Y, por si algo faltara, su sucesora ha fortalecido esas mentiras y ha abierto nuevas líneas donde la mentira es la protagonista. Nos miente sobre el rancho Izaguirre al construir una verdad histórica idéntica a la de Ayotzinapa, nos miente sobre la tragedia de las desapariciones de personas, nos miente sobre los acuerdos con los narcotraficantes que gobiernan buena parte del país.
Importándole más su imagen pública, nos ha mentido en torno a los aranceles impuestos por el presidente gringo haciéndonos creer en su capacidad negociadora para eludirlos cuando, en realidad, se ha doblado ante las exigencias del poderoso.

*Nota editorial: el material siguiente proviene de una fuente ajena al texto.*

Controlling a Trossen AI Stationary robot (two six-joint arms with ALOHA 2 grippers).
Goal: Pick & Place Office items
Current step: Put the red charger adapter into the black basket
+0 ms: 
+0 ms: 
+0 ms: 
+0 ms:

Ejemplos sobran: el Gobierno norteamericano necesita detener el flujo migratorio, bueno ahí van diez mil elementos de la Guardia Nacional para cerrar la frontera con Guatemala, que el Gobierno gringo necesita aparentar que lucha contra las drogas, bueno ahí van algunos narcos que se entregan sin ningún protocolo de acuerdo, que los texanos requieren aguas, bueno ahí va el agua de nuestras presas…
Sus mentiras son infinitas y las quiere esconder apoyándose en discurso patriotero chafa: que contra cualquier intento de violar la soberanía para eso tenemos un himno… que México es mucha pieza. No sirve. Silencio abrumador de la masa, del pueblo, pues. Se necesita un discurso patriótico destinado al ciudadano que pueda responder con solidaridad, con verdadero apoyo que le fuerza moral a sus liderazgos representativos.
Pero eso no se puede; no existe el ciudadano. Fue destruido por todos los Gobiernos históricos de este país. Lo que hoy existe es el pueblo, la masa, y esa nada no responde a esos llamados.
Bueno, retomando a Borges: «combatir esas tristes monotonías es uno de los muchos deberes del escrito». Y yo añado: también del periodista y de las empresas periodísticas llamadas hoy a hacer conciencia ciudadana que responda con una mirada crítica a los desafíos de una democracia de sufragio que parece no tener futuro.